**Records drawn from a dataset:**
|---|

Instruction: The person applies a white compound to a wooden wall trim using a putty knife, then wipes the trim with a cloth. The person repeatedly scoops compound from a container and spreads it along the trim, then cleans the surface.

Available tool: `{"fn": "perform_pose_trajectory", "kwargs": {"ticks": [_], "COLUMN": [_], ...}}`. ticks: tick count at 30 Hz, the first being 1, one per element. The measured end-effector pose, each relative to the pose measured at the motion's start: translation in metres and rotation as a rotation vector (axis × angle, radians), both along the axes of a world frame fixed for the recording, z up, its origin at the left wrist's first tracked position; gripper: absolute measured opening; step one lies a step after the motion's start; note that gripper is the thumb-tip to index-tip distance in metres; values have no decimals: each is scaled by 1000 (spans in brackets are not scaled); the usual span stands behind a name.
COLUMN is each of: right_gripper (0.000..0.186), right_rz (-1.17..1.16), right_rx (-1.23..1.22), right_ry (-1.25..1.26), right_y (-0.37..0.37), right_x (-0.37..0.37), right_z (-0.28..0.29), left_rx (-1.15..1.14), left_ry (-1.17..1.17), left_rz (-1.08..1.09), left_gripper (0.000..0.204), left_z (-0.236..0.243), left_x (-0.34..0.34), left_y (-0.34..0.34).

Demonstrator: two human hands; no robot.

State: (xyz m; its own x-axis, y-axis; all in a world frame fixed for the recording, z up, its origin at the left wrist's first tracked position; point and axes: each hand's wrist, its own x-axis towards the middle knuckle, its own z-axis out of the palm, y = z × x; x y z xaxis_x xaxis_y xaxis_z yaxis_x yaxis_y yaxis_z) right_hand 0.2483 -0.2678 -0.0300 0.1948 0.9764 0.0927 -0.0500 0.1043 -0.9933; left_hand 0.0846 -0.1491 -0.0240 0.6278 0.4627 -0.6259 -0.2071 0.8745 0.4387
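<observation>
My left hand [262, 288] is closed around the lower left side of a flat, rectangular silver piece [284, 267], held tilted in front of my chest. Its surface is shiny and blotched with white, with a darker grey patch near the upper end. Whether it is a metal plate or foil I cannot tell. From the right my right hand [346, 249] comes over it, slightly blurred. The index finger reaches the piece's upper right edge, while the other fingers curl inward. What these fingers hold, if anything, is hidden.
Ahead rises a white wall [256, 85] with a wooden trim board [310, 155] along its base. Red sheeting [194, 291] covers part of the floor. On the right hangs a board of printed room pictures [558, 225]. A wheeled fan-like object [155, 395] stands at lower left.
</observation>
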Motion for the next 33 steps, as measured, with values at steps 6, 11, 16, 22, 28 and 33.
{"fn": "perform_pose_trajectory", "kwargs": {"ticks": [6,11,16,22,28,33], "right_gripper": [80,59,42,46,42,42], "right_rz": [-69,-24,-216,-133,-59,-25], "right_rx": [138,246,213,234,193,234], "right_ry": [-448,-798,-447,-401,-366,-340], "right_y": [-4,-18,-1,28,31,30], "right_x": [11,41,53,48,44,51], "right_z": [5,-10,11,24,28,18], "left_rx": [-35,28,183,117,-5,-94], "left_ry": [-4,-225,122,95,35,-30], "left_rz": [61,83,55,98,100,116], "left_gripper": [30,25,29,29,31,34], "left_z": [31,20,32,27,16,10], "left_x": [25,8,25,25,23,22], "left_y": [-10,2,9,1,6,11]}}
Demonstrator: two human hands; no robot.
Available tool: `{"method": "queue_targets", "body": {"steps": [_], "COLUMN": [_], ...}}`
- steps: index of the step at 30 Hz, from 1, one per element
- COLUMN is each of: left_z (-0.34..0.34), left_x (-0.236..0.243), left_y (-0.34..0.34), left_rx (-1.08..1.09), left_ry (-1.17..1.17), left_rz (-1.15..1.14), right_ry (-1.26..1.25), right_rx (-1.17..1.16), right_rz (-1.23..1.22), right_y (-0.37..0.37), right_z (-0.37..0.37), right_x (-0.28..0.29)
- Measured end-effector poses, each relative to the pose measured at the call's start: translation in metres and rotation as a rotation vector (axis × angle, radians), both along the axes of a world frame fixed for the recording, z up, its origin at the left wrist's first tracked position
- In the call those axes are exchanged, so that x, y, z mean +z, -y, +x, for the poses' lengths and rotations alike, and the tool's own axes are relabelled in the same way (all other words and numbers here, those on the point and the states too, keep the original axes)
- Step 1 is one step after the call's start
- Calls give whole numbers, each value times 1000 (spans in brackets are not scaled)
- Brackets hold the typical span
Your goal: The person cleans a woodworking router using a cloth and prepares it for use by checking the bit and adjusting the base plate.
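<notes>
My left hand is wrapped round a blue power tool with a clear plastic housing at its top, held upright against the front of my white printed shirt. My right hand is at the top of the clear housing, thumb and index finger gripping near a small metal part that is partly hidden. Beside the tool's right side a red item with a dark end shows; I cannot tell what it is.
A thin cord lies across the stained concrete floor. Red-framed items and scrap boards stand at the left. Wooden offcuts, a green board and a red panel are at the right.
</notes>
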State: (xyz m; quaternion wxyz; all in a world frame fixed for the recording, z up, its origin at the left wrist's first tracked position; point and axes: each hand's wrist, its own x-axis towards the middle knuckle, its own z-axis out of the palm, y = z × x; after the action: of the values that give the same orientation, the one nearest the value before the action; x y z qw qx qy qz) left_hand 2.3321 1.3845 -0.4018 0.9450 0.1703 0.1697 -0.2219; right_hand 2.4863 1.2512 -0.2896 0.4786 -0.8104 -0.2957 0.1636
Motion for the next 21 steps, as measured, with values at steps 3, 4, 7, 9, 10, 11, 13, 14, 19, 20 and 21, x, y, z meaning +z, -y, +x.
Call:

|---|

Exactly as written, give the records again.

**Result of the task:**
Instruction: The person applies a white compound to a wooden wall trim using a putty knife, then wipes the trim with a cloth. The person repeatedly scoops compound from a container and spreads it along the trim, then cleans the surface.

Available tool: `{"fn": "perform_pose_trajectory", "kwargs": {"ticks": [_], "COLUMN": [_], ...}}`. ticks: tick count at 30 Hz, the first being 1, one per element. The measured end-effector pose, each relative to the pose measured at the motion's start: translation in metres and rotation as a rotation vector (axis × angle, radians), both along the axes of a world frame fixed for the recording, z up, its origin at the left wrist's first tracked position; gripper: absolute measured opening; step one lies a step after the motion's start; note that gripper is the thumb-tip to index-tip distance in metres; values have no decimals: each is scaled by 1000 (spans in brackets are not scaled); the usual span stands behind a name.
COLUMN is each of: right_gripper (0.000..0.186), right_rz (-1.17..1.16), right_rx (-1.23..1.22), right_ry (-1.25..1.26), right_y (-0.37..0.37), right_x (-0.37..0.37), right_z (-0.28..0.29), left_rx (-1.15..1.14), left_ry (-1.17..1.17), left_rz (-1.08..1.09), left_gripper (0.000..0.204), left_z (-0.236..0.243), left_x (-0.34..0.34), left_y (-0.34..0.34).

Demonstrator: two human hands; no robot.

State: (xyz m; its own x-axis, y-axis; all in a world frame fixed for the recording, z up, its origin at the left wrist's first tracked position; point and axes: each hand's wrist, its own x-axis towards the middle knuckle, its own z-axis out of the palm, y = z × x; x y z xaxis_x xaxis_y xaxis_z yaxis_x yaxis_y yaxis_z) right_hand 0.2483 -0.2678 -0.0300 0.1948 0.9764 0.0927 -0.0500 0.1043 -0.9933; left_hand 0.0846 -0.1491 -0.0240 0.6278 0.4627 -0.6259 -0.2071 0.8745 0.4387
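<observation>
My left hand [262, 288] is closed around the lower left side of a flat, rectangular silver piece [284, 267], held tilted in front of my chest. Its surface is shiny and blotched with white, with a darker grey patch near the upper end. Whether it is a metal plate or foil I cannot tell. From the right my right hand [346, 249] comes over it, slightly blurred. The index finger reaches the piece's upper right edge, while the other fingers curl inward. What these fingers hold, if anything, is hidden.
Ahead rises a white wall [256, 85] with a wooden trim board [310, 155] along its base. Red sheeting [194, 291] covers part of the floor. On the right hangs a board of printed room pictures [558, 225]. A wheeled fan-like object [155, 395] stands at lower left.
</observation>
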Motion for the next 33 steps, as measured, with values at steps 6, 11, 16, 22, 28 and 33.
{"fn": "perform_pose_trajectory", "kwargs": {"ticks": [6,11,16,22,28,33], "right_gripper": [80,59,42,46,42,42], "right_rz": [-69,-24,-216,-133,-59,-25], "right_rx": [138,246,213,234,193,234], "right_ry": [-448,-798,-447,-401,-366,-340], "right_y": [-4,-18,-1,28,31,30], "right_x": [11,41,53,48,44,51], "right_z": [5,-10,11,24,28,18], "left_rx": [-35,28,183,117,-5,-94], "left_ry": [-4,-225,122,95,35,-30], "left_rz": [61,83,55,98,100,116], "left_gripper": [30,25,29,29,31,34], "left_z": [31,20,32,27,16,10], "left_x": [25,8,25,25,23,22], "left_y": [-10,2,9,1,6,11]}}
Demonstrator: two human hands; no robot.
Available tool: `{"method": "queue_targets", "body": {"steps": [_], "COLUMN": [_], ...}}`
- steps: index of the step at 30 Hz, from 1, one per element
- COLUMN is each of: left_z (-0.34..0.34), left_x (-0.236..0.243), left_y (-0.34..0.34), left_rx (-1.08..1.09), left_ry (-1.17..1.17), left_rz (-1.15..1.14), right_ry (-1.26..1.25), right_rx (-1.17..1.16), right_rz (-1.23..1.22), right_y (-0.37..0.37), right_z (-0.37..0.37), right_x (-0.28..0.29)
- Measured end-effector poses, each relative to the pose measured at the call's start: translation in metres and rotation as a rotation vector (axis × angle, radians), both along the axes of a world frame fixed for the recording, z up, its origin at the left wrist's first tracked position
- In the call those axes are exchanged, so that x, y, z mean +z, -y, +x, for the poses' lengths and rotations alike, and the tool's own axes are relabelled in the same way (all other words and numbers here, those on the point and the states too, keep the original axes)
- Step 1 is one step after the call's start
- Calls give whole numbers, each value times 1000 (spans in brackets are not scaled)
- Brackets hold the typical span
Your goal: The person cleans a woodworking router using a cloth and prepares it for use by checking the bit and adjusting the base plate.
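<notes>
My left hand is wrapped round a blue power tool with a clear plastic housing at its top, held upright against the front of my white printed shirt. My right hand is at the top of the clear housing, thumb and index finger gripping near a small metal part that is partly hidden. Beside the tool's right side a red item with a dark end shows; I cannot tell what it is.
A thin cord lies across the stained concrete floor. Red-framed items and scrap boards stand at the left. Wooden offcuts, a green board and a red panel are at the right.
</notes>
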State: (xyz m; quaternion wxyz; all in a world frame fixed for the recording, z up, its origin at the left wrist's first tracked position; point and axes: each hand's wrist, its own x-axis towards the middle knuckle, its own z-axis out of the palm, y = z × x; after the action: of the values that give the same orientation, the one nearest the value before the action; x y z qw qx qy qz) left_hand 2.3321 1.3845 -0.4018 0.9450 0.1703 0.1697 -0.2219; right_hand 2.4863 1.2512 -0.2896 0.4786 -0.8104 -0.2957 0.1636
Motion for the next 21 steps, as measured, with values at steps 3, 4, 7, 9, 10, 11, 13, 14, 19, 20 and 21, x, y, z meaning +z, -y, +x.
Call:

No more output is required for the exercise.